Le National Wildlife Health Center de Madison, dans le Wisconsin, confirma analytiquement la cause de ces décès en masse : chaque échantillon de foie testé s’est révélé positif au brodifacoum, comme l’a résumé sans détour le porte-parole du Fish and Wildlife Service, Bruce Woods, auprès de Scientific American. Restait à comprendre comment un poison censé cibler uniquement les rongeurs avait pu décimer autant d’oiseaux, et en particulier des rapaces situés en haut de la chaîne alimentaire.
Les scientifiques avancèrent alors une explication en deux temps, une sorte d’effet domino tragique. D’abord, les goélands auraient directement picoré une partie des pastilles empoisonnées répandues au sol. Ensuite, les pygargues à tête blanche, charognards occasionnels, se seraient nourris des cadavres de goélands déjà contaminés, absorbant ainsi le poison de manière indirecte. Un facteur aggravant serait venu s’ajouter à ce scénario : bien que naturellement nocturnes, les rats ayant ingéré le brodifacoum se retrouvaient désorientés et pouvaient être aperçus en plein jour dans un état pré-mortel, les exposant directement aux aigles qui chassent de jour. Un simple décalage de comportement animal, mais aux conséquences funestes.
Ce que Rat Island a changé dans la lutte contre les espèces invasives
Il convient toutefois de relativiser l’ampleur de cette hécatombe à l’échelle de la population globale de pygargues à tête blanche en Alaska. L’État abrite en effet plus de 50 000 individus de cette espèce, particulièrement abondante dans l’archipel des Aléoutiennes, et le pygargue n’a d’ailleurs jamais été classé comme menacé sur ce territoire. Il faut rappeler qu’il avait même été retiré de la liste nationale des espèces menacées dès 2007, un an avant l’opération. Cette mortalité, bien que choquante sur le moment, n’a donc pas mis en péril la survie de l’espèce à l’échelle régionale.

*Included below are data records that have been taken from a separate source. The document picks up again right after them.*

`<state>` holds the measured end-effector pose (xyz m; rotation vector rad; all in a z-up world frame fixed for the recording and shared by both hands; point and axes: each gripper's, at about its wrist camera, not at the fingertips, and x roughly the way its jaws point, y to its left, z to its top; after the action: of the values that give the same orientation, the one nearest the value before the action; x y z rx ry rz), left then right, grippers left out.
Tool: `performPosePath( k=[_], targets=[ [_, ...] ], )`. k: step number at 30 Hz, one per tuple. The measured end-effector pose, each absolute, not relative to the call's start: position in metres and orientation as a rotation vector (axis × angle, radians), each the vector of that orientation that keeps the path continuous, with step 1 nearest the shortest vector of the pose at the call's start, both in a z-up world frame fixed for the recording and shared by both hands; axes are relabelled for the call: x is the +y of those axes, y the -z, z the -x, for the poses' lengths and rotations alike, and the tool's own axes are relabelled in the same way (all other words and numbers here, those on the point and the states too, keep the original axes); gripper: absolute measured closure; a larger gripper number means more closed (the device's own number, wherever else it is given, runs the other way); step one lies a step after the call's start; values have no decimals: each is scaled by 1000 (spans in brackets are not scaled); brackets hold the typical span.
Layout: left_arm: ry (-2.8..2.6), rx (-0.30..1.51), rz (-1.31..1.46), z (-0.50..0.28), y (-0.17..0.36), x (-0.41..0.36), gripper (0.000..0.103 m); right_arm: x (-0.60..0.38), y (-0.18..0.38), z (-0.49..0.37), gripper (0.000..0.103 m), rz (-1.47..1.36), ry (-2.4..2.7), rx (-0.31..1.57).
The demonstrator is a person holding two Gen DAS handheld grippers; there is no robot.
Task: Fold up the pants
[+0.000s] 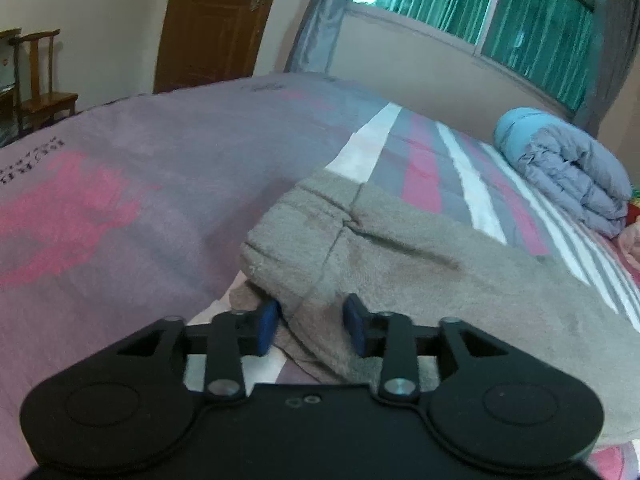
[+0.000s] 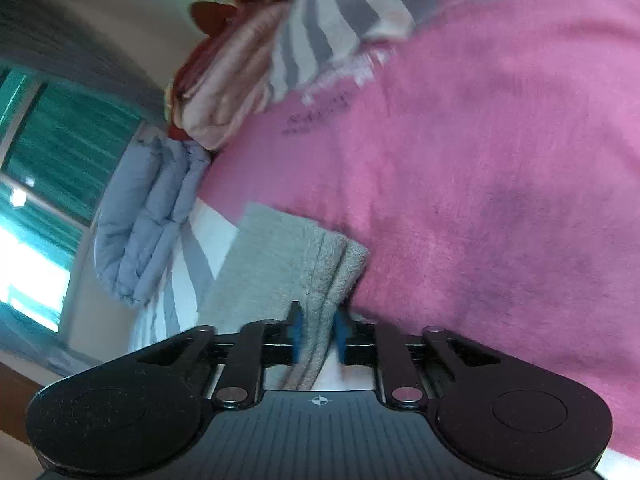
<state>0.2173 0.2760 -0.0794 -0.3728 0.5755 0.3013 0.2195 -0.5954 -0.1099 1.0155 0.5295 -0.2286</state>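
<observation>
The grey-brown fleece pants [image 1: 400, 256] lie folded on the bed, the waistband end toward the far left. My left gripper [image 1: 312, 326] stands over their near edge, blue pads apart, cloth between them but not pinched. In the right wrist view the camera is rolled sideways; my right gripper [image 2: 318, 334] has its blue pads close together on a folded edge of the pants [image 2: 320, 264].
The bed [image 1: 132, 184] has a pink, grey and white striped cover. A folded lavender-blue quilt [image 1: 568, 172] lies at the far right by the window; it also shows in the right wrist view [image 2: 148, 216] beside pink bedding [image 2: 228, 92]. A wooden chair [image 1: 40, 80] and door stand at the left.
</observation>
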Motion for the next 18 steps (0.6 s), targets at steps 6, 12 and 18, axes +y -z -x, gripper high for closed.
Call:
performPosePath(
  k=[6, 12, 18],
  targets=[
    [-353, 461, 328, -198, 56, 278, 50, -520, 52, -208, 78, -644, -18, 449],
    [-302, 479, 273, -227, 38, 292, 32, -391, 11, -272, 77, -450, -414, 484],
    [-257, 536, 263, -273, 39, 316, 33, -252, 10, -352, 62, -335, -663, 559]
  ],
)
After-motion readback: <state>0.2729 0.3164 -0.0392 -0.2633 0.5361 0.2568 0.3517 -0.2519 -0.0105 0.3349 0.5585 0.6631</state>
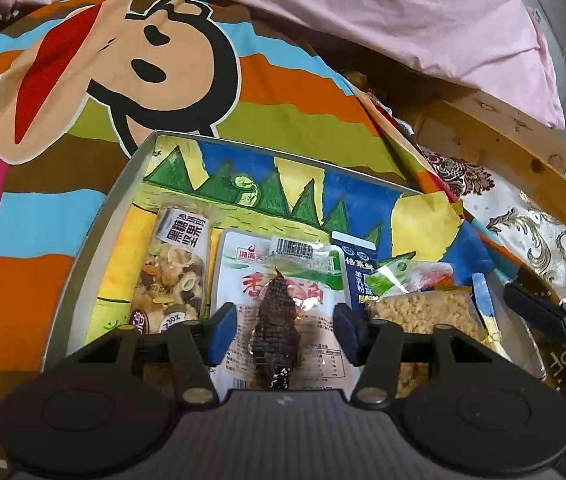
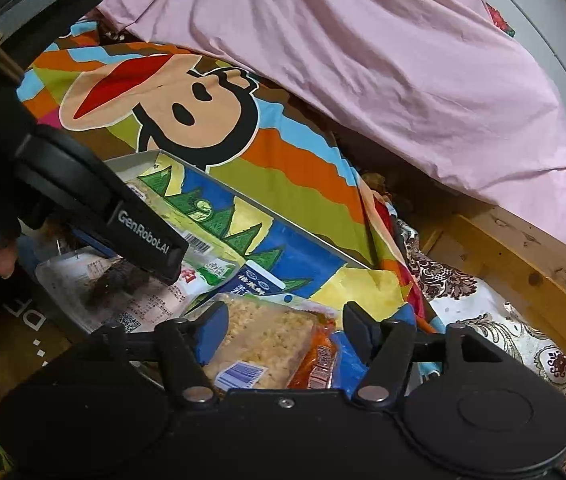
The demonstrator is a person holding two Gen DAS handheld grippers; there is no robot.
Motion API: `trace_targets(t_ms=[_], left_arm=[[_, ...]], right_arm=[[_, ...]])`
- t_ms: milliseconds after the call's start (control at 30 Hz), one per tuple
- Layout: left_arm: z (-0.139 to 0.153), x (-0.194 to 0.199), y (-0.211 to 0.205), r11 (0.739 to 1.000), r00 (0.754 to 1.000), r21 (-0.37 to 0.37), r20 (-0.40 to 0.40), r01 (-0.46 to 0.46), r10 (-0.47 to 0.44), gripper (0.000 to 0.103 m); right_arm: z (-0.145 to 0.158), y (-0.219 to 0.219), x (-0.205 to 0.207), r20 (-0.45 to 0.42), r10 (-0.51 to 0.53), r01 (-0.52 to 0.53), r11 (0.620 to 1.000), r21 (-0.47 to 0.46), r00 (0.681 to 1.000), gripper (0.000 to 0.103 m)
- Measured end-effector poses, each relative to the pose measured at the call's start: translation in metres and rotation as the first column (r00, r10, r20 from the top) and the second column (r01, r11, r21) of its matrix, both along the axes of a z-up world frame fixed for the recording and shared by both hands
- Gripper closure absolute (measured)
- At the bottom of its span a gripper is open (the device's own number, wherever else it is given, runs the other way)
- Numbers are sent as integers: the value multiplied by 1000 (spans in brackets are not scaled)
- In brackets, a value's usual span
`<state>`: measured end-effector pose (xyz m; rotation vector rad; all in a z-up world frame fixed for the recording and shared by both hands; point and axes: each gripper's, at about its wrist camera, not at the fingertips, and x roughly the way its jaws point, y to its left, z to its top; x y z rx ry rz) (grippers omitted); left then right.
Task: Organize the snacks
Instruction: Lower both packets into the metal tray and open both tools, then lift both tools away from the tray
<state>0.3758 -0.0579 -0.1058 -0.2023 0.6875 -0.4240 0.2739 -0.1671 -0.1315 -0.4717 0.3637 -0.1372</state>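
Left gripper (image 1: 286, 330) jaws wide, clear of the dark snack (image 1: 274, 320). Right gripper (image 2: 279, 334) jaws wide around the crumbly packet (image 2: 259, 340); contact unclear, its lower end hidden.

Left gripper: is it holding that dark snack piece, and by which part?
Nothing is held. The left gripper is open; the dark snack piece lies between its fingers on the white packet, clear of both pads.

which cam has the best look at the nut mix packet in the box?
Left wrist. The nut mix packet lies in the box at its left side, label and contents in plain sight, only its near end behind the left gripper. In the right wrist view the other gripper's body hides that spot, so it does not show.
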Motion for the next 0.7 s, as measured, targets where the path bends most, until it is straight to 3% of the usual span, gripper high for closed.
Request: trace_targets(t_ms=[167,433,533,700], left_arm=[[12,-4,7,999,1000,-30,11,-20,20,30],[47,-23,22,995,993,-54,80,-83,87,11],[63,-36,28,992,985,-54,124,-111,117,3],[90,-63,37,987,966,-55,202,-152,160,1]], right_arm=[[14,-5,-7,42,-23,22,1000,10,999,20],[51,-16,-32,143,-77,66,995,76,987,6],[68,-19,-46,185,-85,66,992,109,979,6],[96,-23,-75,270,-96,53,985,163,958,1]])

Reste que ce précédent alaskien continue, encore aujourd’hui, d’alimenter les débats scientifiques et écologiques autour des opérations similaires menées ailleurs dans le monde. Lors du projet de dératisation des îles Farallon, en Californie, les opposants au plan n’ont pas manqué de rappeler l’épisode de Rat Island, pointant du doigt le même poison responsable de la mort de 46 pygargues à tête blanche quelques années plus tôt. Cette affaire est ainsi devenue une référence incontournable, un cas d’école cité systématiquement dès qu’un projet d’éradication de rongeurs par voie aérienne est envisagé sur une île abritant une avifaune sensible.

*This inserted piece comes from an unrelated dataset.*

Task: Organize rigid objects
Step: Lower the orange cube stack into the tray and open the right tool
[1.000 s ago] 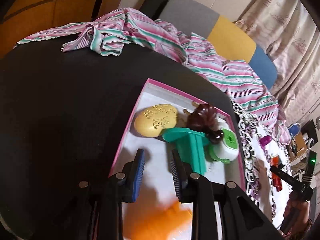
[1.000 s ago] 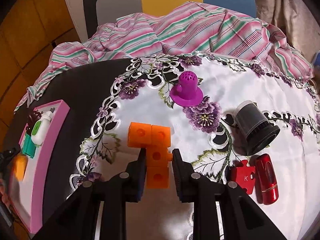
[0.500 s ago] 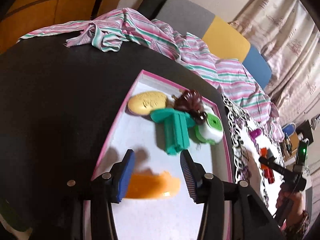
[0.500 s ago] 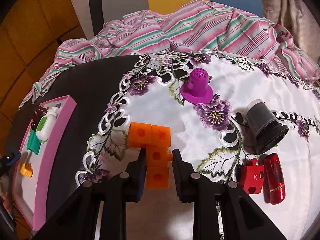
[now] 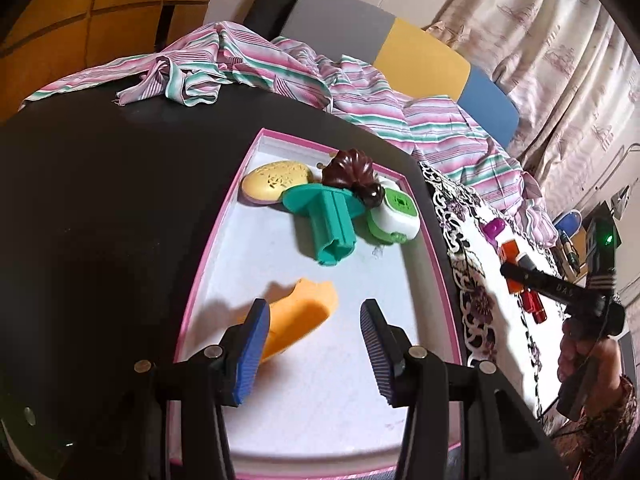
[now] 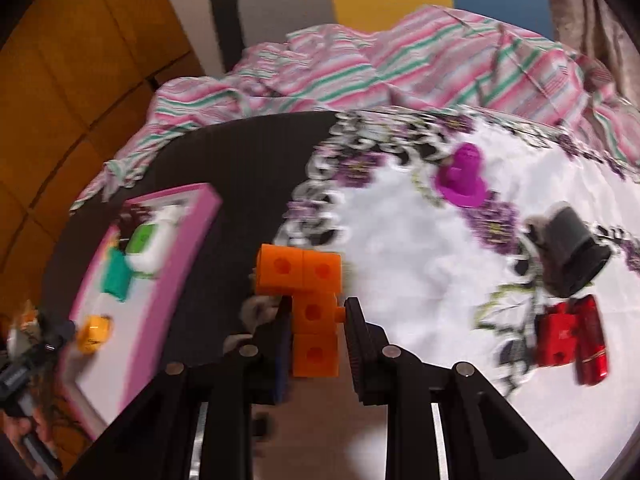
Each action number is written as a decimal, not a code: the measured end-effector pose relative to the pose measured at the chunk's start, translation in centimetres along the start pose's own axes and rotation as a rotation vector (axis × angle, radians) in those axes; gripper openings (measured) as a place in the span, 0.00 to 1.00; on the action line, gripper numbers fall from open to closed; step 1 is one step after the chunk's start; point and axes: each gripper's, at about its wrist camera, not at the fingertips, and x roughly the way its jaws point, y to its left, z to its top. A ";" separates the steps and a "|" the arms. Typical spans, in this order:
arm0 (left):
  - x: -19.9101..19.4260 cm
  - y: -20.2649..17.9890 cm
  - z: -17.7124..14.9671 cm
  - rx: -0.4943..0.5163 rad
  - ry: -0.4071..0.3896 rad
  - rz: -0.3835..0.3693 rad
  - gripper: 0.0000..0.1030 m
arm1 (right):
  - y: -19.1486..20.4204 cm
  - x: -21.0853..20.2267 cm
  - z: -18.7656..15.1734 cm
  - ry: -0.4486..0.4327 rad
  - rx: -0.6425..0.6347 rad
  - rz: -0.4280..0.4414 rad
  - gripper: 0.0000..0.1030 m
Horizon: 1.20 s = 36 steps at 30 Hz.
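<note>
Transfer underway: your right claw [image 6: 316,320] grips the orange block piece [image 6: 308,292] above the table; your left claw [image 5: 314,320] hangs open over the pink tray [image 5: 438,276]. Next, carry the blocks into that tray.

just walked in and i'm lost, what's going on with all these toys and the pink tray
A person holding a gripper in each hand is sorting small toys into the pink tray. The left gripper is open above an orange piece lying in the tray, near a teal piece and a yellow oval. The right gripper is shut on an orange block piece. A purple toy and red pieces lie on the floral cloth.
</note>
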 end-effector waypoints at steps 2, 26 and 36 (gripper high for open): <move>-0.3 0.2 -0.3 0.007 0.003 0.000 0.46 | 2.5 -0.2 -0.2 0.000 -0.042 0.033 0.24; -3.1 1.4 -1.7 -0.008 -0.031 -0.037 0.46 | 17.1 8.1 -0.6 0.190 -0.135 0.003 0.24; -3.5 1.5 -1.9 -0.014 -0.035 -0.043 0.46 | 17.0 9.2 -0.4 0.186 -0.119 -0.048 0.26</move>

L’histoire de Rat Island illustre ainsi toute la complexité des interventions humaines sur des écosystèmes déséquilibrés. Vouloir corriger une erreur passée, celle d’une introduction accidentelle de rongeurs, peut parfois en engendrer une nouvelle, plus subtile et plus difficile à anticiper. Les biologistes qui ramassaient les cadavres au printemps 2009 ne s’attendaient probablement pas à devenir les témoins directs de cette leçon d’écologie appliquée : sur une île, tout est lié, et le moindre geste, même guidé par les meilleures intentions, peut se répercuter en cascade sur des espèces qu’on cherchait pourtant à protéger.